**Your instructions**.
Please give back word for word the lines below, from the first one through the one with "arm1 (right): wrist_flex".

**Data extract**.
= = = = =

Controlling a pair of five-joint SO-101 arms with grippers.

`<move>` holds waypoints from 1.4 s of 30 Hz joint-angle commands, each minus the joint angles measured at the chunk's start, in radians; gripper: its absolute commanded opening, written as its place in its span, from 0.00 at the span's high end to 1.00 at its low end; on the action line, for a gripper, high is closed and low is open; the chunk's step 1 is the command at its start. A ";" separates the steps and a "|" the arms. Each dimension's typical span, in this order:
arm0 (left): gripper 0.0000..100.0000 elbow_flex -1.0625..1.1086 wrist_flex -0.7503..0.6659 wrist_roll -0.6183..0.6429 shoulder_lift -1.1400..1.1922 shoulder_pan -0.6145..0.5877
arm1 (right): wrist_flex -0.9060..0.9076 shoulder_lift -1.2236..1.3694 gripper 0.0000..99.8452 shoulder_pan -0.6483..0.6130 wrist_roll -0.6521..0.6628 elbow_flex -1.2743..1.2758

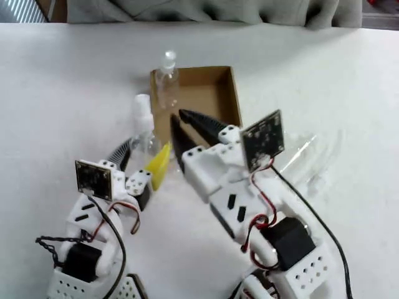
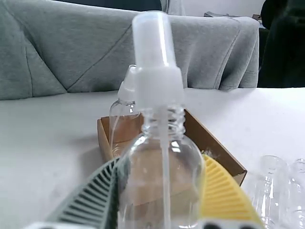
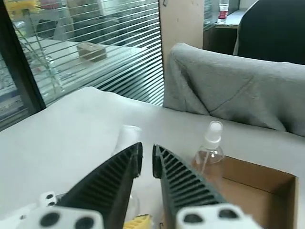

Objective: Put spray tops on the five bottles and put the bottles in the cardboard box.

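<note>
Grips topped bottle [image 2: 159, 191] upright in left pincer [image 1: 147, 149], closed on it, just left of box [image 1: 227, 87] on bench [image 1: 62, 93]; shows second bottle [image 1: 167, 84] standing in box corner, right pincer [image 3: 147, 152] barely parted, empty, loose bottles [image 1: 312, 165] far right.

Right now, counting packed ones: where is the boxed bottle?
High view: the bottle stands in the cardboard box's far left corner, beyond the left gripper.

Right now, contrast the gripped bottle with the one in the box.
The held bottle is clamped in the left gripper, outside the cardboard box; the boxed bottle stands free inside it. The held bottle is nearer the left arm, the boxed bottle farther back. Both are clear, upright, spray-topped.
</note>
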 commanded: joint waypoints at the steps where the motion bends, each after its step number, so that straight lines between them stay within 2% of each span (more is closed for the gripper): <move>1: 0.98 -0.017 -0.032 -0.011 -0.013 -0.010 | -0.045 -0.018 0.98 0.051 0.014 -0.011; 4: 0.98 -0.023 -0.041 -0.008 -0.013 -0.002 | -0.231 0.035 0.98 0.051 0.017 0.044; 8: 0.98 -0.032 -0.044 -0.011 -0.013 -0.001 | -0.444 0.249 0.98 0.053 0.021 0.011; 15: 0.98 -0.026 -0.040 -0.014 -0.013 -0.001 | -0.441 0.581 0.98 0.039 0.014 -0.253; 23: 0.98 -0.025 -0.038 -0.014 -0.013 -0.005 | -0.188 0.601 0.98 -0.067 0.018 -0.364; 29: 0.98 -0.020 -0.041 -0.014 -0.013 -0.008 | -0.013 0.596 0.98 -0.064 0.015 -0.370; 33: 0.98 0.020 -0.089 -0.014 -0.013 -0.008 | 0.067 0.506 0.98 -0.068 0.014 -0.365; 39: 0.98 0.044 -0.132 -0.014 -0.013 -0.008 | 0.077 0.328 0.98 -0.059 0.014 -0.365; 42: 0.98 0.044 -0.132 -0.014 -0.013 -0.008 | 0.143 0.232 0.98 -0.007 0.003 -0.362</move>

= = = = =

**Written reply**.
Controlling a pair of five-joint SO-101 arms with grippers.

`<move>` holds waypoints from 1.4 s of 30 Hz joint-angle commands, each minus the joint angles measured at the chunk's start, in radians; gripper: its absolute commanded opening, written as its place in its span, from 0.00 at the span's high end to 1.00 at its low end; on the action line, for a gripper, high is closed and low is open; the chunk's step 1 is the command at its start. A ";" separates the steps and a "|" the arms. Each dimension's typical span, in this order:
arm0 (left): gripper 0.0000..100.0000 elbow_flex -1.0625..1.1086 wrist_flex -0.7503..0.6659 wrist_roll -0.6183..0.6429 shoulder_lift -1.1400..1.1922 shoulder_pan -0.6145..0.5877
arm1 (right): wrist_flex -0.9060..0.9076 shoulder_lift -1.2236..1.3694 gripper 0.0000..99.8452 shoulder_pan -0.6483..0.6130 wrist_roll -0.6521..0.6628 elbow_flex -1.2743..1.2758

The exercise is done, and nothing more is needed.